Inexpensive solutions include:

  • If you can't afford a patio or deck, place a landscaping light in the missing corner. This light should shine up to the house and remain on a minimum of six hours per day.
  • An attractive and/or decorative light post can be added to the missing corner.
  • Another alternative to remedying the missing corner is to place a large rock of bolder in the corner area and create a small garden vignette.
  • The easiest and cheapest solution is to plant a small shrubbery grouping in the corner. Select a plant that will grow several feet high.

Empty Spaces

The art of placement in feng shui demands the chi energy travel completely throughout your home. If you have empty spaces due to the floor plan, you need to implement a feng shui remedy or two.

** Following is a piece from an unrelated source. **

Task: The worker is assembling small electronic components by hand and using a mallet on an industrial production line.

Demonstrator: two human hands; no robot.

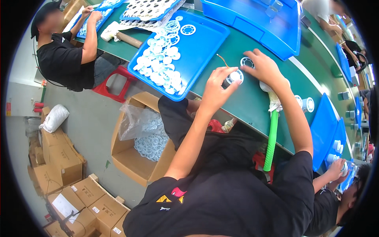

  • A small empty space of a few feet that resembles a chunk taken out of the exterior wall can be remedied by creating a flower bed. Some excellent feng shui flowers include, peonies, narcissus and lilies.
  • Large empty spaces may need larger plantings, but avoid plants with sharp pointy leaves like holly or trees with sharp spikes/thorns. Flowering trees are a nice addition to any feng shui landscape.
  • Be sure that you deadhead flowers, remove spent tree blossoms and keep these garden areas clear of clutter.

Water Feature Solutions

If you have a missing corner in the wealth sector or career sector, you can place a water fountain or koi pond in this sector. Keep the water feature in scale with the house's missing section. Too much water can be harmful and inauspicious. A modest birdbath that is kept clean and filled with water may be the best solution or for a larger home, a koi pond might be ideal.

Using Feng Shui Cures With Bagua Maps for Difficult Floor Plans

When you understand how to use a feng shui bagua map for difficult floor plans, it's easy to find cures. Applying a feng shui cure can reduce the negative impact that difficult and irregular floor plans have on the overall chi energy of a home or office.